El Gobierno de Donald Trump espera cerrar pronto acuerdos comerciales con la mayoría de los países a los que aplicó gravámenes, mientras la guerra comercial provocada por su política arancelaria agresiva se traduce en un enfrentamiento con China que empieza a causar nerviosismo en las empresas y a afectar a la aprobación del mandatario republicano.
En Washington, se ha impuesto un arancel del 10% a las importaciones de casi todos sus socios hasta principios de julio, justo cuando se acaba la pausa en los aranceles más altos que Trump ha denominado «recíprocos». Con estos aranceles, busca lograr acuerdos favorables mientras continúa presionando a Pekín, al que también le impone un gravamen del 145%.
Además, EE.UU. aplica otros aranceles, como los del acero y el aluminio, que son del 25%. El pasado viernes, la Casa Blanca justificó esta estrategia con los resultados de una empresa de productos derivados de estas materias, Ellwood Group, que vio un aumento intertrimestral de ventas del 30%.

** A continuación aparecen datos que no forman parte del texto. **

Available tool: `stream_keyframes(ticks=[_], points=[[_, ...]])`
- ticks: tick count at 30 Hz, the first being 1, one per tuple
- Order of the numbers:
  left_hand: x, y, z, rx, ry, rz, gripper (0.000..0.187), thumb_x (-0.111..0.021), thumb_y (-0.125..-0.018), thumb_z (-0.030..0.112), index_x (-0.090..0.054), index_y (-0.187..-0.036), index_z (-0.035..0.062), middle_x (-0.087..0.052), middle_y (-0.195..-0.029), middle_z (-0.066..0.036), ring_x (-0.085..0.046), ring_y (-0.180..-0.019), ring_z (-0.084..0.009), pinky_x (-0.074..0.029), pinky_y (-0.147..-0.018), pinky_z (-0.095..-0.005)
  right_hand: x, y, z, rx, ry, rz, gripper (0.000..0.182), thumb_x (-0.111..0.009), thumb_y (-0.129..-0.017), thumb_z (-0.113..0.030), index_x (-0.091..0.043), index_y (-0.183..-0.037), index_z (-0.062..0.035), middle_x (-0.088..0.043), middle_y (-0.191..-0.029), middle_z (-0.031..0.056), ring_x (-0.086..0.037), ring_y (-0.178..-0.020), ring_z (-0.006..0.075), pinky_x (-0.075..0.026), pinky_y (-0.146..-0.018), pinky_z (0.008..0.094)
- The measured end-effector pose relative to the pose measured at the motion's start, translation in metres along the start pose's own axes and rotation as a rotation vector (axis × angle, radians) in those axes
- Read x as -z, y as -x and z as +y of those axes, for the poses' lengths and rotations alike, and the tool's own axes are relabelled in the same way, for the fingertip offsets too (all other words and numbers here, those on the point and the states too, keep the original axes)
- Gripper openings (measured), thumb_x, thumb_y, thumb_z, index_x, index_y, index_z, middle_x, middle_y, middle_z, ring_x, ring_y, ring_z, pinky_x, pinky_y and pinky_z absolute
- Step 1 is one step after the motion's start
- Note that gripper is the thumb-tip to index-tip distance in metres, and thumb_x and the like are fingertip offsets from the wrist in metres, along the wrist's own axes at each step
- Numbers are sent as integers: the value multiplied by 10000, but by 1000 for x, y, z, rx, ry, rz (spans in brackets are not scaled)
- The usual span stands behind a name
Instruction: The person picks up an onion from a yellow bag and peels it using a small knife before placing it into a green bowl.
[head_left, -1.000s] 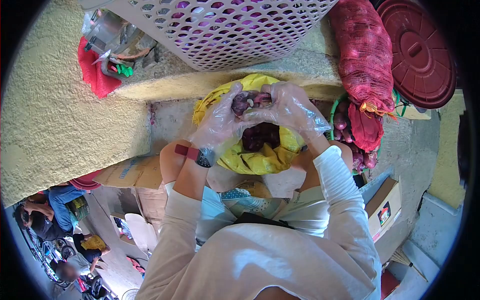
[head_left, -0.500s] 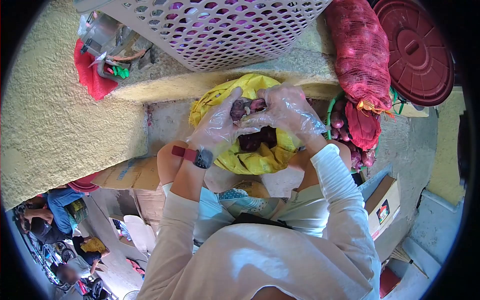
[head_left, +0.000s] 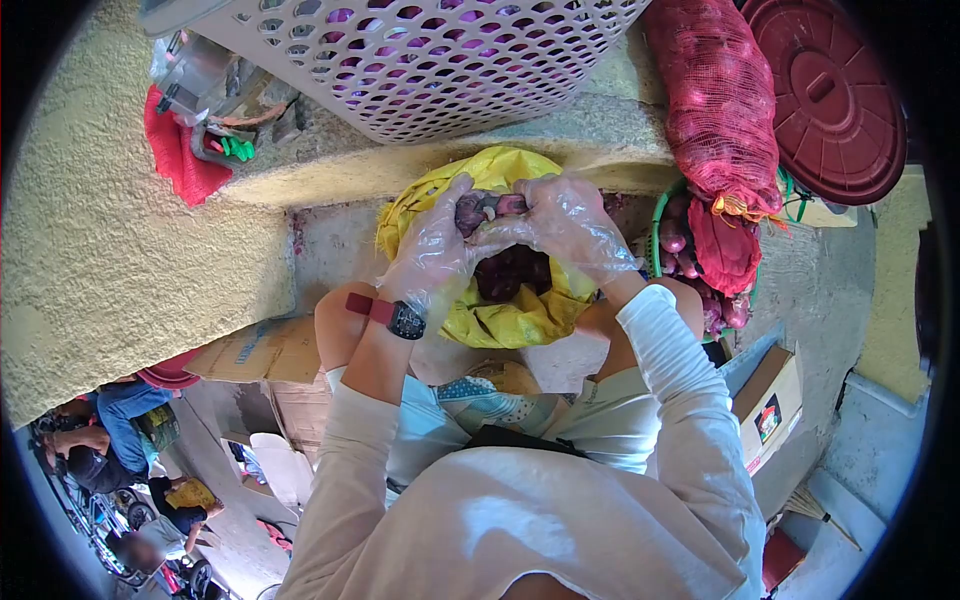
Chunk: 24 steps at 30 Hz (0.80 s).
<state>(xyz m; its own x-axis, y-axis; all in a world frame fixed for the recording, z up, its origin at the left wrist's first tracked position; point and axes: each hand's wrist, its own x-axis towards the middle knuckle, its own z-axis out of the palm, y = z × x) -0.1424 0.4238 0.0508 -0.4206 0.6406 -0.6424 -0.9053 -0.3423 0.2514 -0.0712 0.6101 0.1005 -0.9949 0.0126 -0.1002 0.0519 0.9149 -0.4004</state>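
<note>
In clear plastic gloves, both of my hands meet above a yellow sack between my knees. My left hand is closed round a dark, shrivelled-looking red onion. The thumb and fingers of my right hand are pinched on the onion's right end; whether skin or a separate piece lies between them cannot be made out. Below my hands, more dark red onions show in the sack's mouth.
Ahead stands a pale perforated basket of purple onions on a concrete ledge. At right are a red mesh sack of onions, a green-rimmed basket, a maroon lid and a carton. People sit far off at lower left.
My hands have shifted slightly, with my right hand a little lower at the wrist. The onion has turned and moved slightly left in my fingers.
</note>
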Motion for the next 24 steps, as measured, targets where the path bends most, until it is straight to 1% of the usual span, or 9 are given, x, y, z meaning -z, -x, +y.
stream_keyframes(ticks=[2,6,9,11,12,14,18,20,24], points=[[-8,5,-2,-34,27,55,406,-551,-1064,331,-622,-1179,-51,-701,-1116,-211,-696,-1018,-369,-593,-941,-566,-3,-1,2,-15,-13,-7,720,-658,-766,-773,-741,-914,-73,-712,-809,201,-713,-796,392,-544,-716,499],[-2,0,-1,-24,60,20,415,-536,-1069,330,-615,-1197,-58,-699,-1116,-213,-691,-1027,-374,-570,-974,-585,-7,-3,3,-3,-96,-11,725,-666,-771,-763,-738,-913,-55,-710,-807,212,-705,-784,403,-542,-718,498],[2,-4,-2,-42,121,19,420,-533,-1069,334,-613,-1206,-55,-700,-1115,-208,-696,-1015,-355,-592,-925,-553,0,-3,0,-4,-130,4,748,-682,-749,-775,-736,-865,-38,-700,-784,222,-699,-767,409,-543,-711,491],[17,-16,-2,-19,137,-144,390,-550,-1059,307,-633,-1193,-49,-710,-1084,-197,-699,-990,-320,-605,-893,-499,3,-4,0,7,-139,20,759,-691,-735,-783,-735,-835,-31,-694,-768,225,-696,-754,410,-544,-702,486],[12,-12,-2,-19,135,-144,390,-550,-1059,307,-633,-1193,-49,-710,-1084,-197,-699,-990,-320,-605,-893,-499,2,-3,1,15,-131,42,772,-699,-714,-796,-735,-811,-30,-690,-749,220,-696,-740,406,-545,-691,482],[-4,-1,-1,-72,79,-208,343,-587,-1043,297,-688,-1137,-17,-727,-1068,-141,-695,-969,-241,-594,-826,-367,4,-3,4,21,-122,64,786,-708,-692,-809,-735,-787,-30,-685,-729,214,-696,-726,402,-546,-680,479],[-9,2,9,-18,18,-186,323,-605,-1028,295,-692,-1121,-2,-731,-1044,-139,-699,-958,-233,-595,-819,-366,7,-3,4,57,-77,70,800,-702,-662,-836,-739,-781,-45,-686,-704,188,-699,-708,386,-549,-664,469],[-7,-6,4,-122,-28,-59,294,-611,-1019,297,-701,-1106,31,-737,-1030,-124,-706,-935,-235,-594,-791,-348,5,-4,3,66,-68,88,806,-696,-658,-845,-740,-779,-49,-687,-700,183,-701,-707,382,-551,-666,467],[-6,-10,3,-140,6,-40,255,-617,-1010,290,-702,-1071,58,-736,-1005,-95,-700,-931,-234,-581,-802,-353,4,-7,0,59,-65,81,780,-698,-690,-823,-740,-782,-50,-688,-702,186,-705,-708,377,-553,-669,463]])
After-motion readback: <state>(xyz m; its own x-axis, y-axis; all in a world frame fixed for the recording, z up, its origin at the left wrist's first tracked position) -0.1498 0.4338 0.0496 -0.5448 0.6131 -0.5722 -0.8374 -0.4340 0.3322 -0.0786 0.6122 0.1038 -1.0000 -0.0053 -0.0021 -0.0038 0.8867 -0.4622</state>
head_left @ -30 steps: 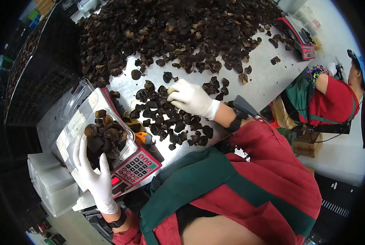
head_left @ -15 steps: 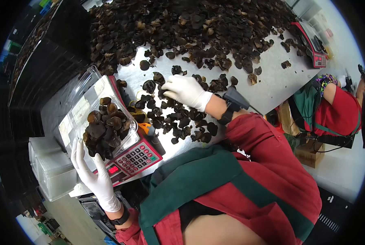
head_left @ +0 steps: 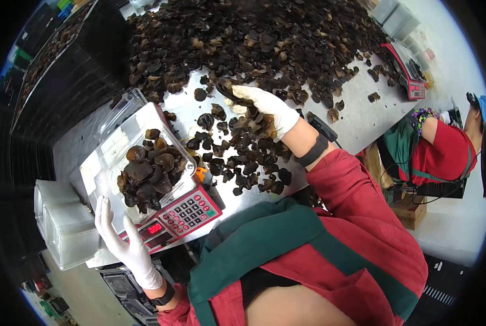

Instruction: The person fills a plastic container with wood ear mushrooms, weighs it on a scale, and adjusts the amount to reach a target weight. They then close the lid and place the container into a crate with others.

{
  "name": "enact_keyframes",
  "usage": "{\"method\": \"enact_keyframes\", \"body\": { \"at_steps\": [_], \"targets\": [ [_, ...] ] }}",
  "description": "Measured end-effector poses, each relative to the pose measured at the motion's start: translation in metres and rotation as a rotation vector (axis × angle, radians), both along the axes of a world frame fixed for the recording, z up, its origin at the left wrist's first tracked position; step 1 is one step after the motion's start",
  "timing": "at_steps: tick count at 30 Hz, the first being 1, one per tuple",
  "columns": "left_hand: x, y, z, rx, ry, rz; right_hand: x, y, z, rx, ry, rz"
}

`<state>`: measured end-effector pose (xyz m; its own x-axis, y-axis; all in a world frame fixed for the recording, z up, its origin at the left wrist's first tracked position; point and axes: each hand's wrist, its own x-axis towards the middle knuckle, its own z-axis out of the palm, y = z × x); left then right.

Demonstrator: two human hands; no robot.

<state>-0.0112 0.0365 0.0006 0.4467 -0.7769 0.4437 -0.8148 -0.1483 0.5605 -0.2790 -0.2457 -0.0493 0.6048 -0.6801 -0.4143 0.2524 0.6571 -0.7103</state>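
My left hand (head_left: 126,244), in a white glove, is open with fingers apart at the lower left corner of the red digital scale (head_left: 186,209). A clear plastic tray (head_left: 184,187) on the scale bears a heap of brown wood ear mushrooms (head_left: 150,171). My right hand (head_left: 267,106), also gloved, is turned partly on its side above the metal table. Its fingers curl around a few dark wood ear mushrooms (head_left: 233,98); how many is hidden. Loose wood ears (head_left: 248,157) lie scattered below it. An orange-handled tool (head_left: 202,175) is partly hidden beside the scale.
A large pile of wood ears (head_left: 264,41) covers the far side of the table (head_left: 351,127). Stacked clear trays (head_left: 66,228) stand at left, near black crates (head_left: 74,70). A second scale (head_left: 403,70) is far right, and a co-worker (head_left: 444,146) is beyond the table.
My right hand has moved up and to the right, turned over, and closed on wood ears from the table. My left hand stays open beside the scale. The view has shifted slightly.
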Motion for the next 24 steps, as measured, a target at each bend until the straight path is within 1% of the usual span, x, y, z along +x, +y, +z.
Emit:
{"method": "enact_keyframes", "body": {
  "at_steps": [2, 3, 4, 6, 7, 8, 10, 11, 12, 13, 14, 15, 18, 19, 20, 22, 23, 24],
  "targets": [
    [0.0, 0.005, -0.001, -0.016, 0.028, 0.041, 0.018, 0.005, 0.012, 0.055, -0.092, 0.062],
    [0.003, 0.007, -0.001, -0.017, 0.015, 0.036, 0.03, 0.003, 0.017, 0.037, -0.173, 0.145],
    [0.005, 0.009, 0.0, -0.018, -0.001, 0.034, 0.041, 0.003, 0.024, -0.1, -0.163, 0.202],
    [0.006, 0.01, 0.003, -0.046, 0.063, 0.041, 0.066, 0.012, 0.047, -0.199, -0.129, 0.23],
    [0.005, 0.01, 0.004, -0.056, 0.064, 0.036, 0.079, 0.016, 0.048, -0.173, -0.257, 0.234],
    [0.005, 0.009, 0.006, -0.066, 0.066, 0.032, 0.092, 0.016, 0.052, -0.204, -0.25, 0.259],
    [-0.001, 0.003, 0.011, -0.098, 0.035, 0.017, 0.117, 0.031, 0.067, -0.443, -0.12, 0.206],
    [-0.003, 0.0, 0.013, -0.086, -0.016, 0.015, 0.131, 0.04, 0.068, -0.356, -0.193, 0.181],
    [-0.006, -0.003, 0.014, -0.071, -0.068, 0.012, 0.141, 0.044, 0.068, -0.488, -0.163, 0.177],
    [-0.008, -0.009, 0.012, -0.097, -0.064, -0.035, 0.147, 0.051, 0.071, -0.431, -0.158, 0.199],
    [-0.014, -0.015, 0.011, -0.13, -0.198, -0.074, 0.151, 0.06, 0.076, -0.375, -0.151, 0.219],
    [-0.021, -0.022, 0.012, -0.137, -0.258, -0.111, 0.157, 0.067, 0.077, -0.353, -0.116, 0.175],
    [-0.04, -0.047, 0.005, -0.17, -0.366, -0.19, 0.164, 0.075, 0.072, -0.362, -0.081, 0.208],
    [-0.043, -0.054, 0.004, -0.147, -0.386, -0.175, 0.164, 0.075, 0.068, -0.317, -0.023, 0.213],
    [-0.045, -0.055, 0.002, -0.147, -0.384, -0.175, 0.164, 0.077, 0.067, -0.316, -0.021, 0.214],
    [-0.047, -0.058, -0.003, -0.151, -0.316, -0.146, 0.163, 0.08, 0.067, -0.431, -0.042, 0.17],
    [-0.05, -0.058, 0.002, -0.209, -0.313, -0.143, 0.161, 0.076, 0.063, -0.492, -0.049, 0.206],
    [-0.051, -0.055, 0.0, -0.209, -0.311, -0.148, 0.159, 0.074, 0.06, -0.492, -0.046, 0.201]
  ]
}}
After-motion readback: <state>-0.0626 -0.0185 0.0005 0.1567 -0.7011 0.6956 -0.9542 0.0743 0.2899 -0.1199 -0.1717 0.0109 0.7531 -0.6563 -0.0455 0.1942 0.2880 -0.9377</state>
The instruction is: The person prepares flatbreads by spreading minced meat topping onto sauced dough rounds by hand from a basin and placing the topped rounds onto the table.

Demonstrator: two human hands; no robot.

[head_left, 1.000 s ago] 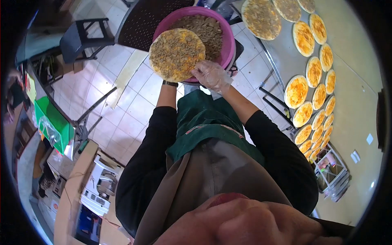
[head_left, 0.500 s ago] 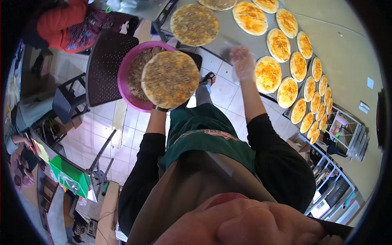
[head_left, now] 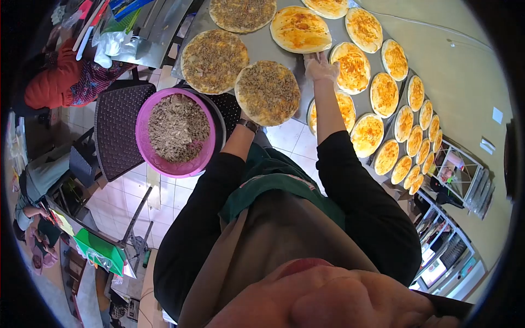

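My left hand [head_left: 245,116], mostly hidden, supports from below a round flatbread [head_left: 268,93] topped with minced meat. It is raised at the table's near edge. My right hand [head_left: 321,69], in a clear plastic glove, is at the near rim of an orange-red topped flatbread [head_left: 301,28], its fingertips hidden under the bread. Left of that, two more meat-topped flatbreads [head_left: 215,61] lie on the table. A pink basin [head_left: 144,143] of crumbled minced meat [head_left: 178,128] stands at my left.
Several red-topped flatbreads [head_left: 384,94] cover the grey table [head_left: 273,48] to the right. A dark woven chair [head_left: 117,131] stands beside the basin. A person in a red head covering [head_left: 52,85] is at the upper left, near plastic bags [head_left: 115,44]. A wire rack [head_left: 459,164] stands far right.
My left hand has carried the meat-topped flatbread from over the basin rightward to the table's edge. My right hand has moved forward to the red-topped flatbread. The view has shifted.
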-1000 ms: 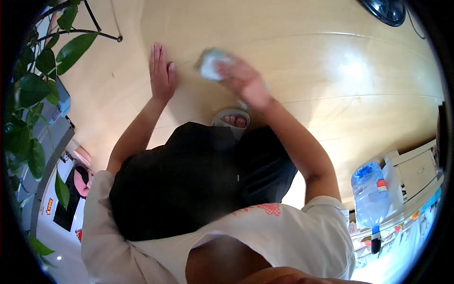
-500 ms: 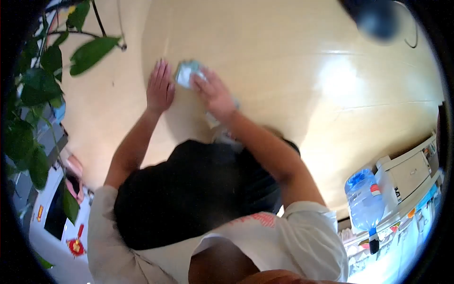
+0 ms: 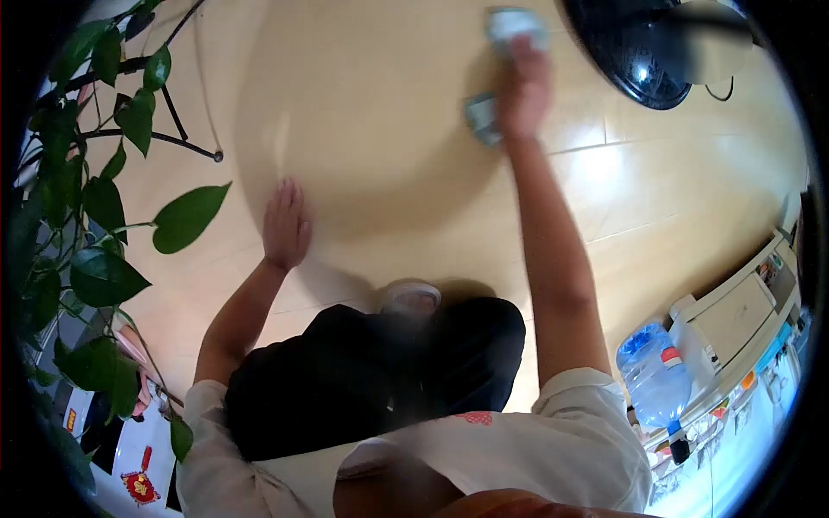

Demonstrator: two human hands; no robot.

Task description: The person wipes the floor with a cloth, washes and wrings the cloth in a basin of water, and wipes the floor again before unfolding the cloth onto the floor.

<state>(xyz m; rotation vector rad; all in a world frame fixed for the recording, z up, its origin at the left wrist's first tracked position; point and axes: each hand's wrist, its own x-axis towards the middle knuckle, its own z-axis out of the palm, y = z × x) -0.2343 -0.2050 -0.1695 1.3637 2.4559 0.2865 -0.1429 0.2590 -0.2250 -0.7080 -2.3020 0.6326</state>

Sin embargo, la comunidad empresarial estadounidense se muestra bastante inquieta. Una encuesta reciente entre más de 300 consejeros delegados, publicada por la revista Chief Executive, evidencia su desacuerdo con los aranceles y las previsiones conservadoras de las grandes empresas cotizadas.
Por ejemplo, Delta, la primera aerolínea en ofrecer resultados de este sector tan afectado por la economía, multiplicó por seis sus beneficios. Pero curiosamente, retiró sus pronósticos anuales citando la incertidumbre provocada por los aranceles. Su CEO, Ed Bastian, criticó abiertamente «las escaramuzas» comerciales de EE.UU. Un sondeo realizado por medios estadounidenses sugiere que la política arancelaria de Trump está impactando negativamente en su popularidad, con sus peores índices de aprobación económica desde que es presidente: un 55 % desaprueba su gestión en esta materia y un 60 % expresa insatisfacción con su manejo de la inflación.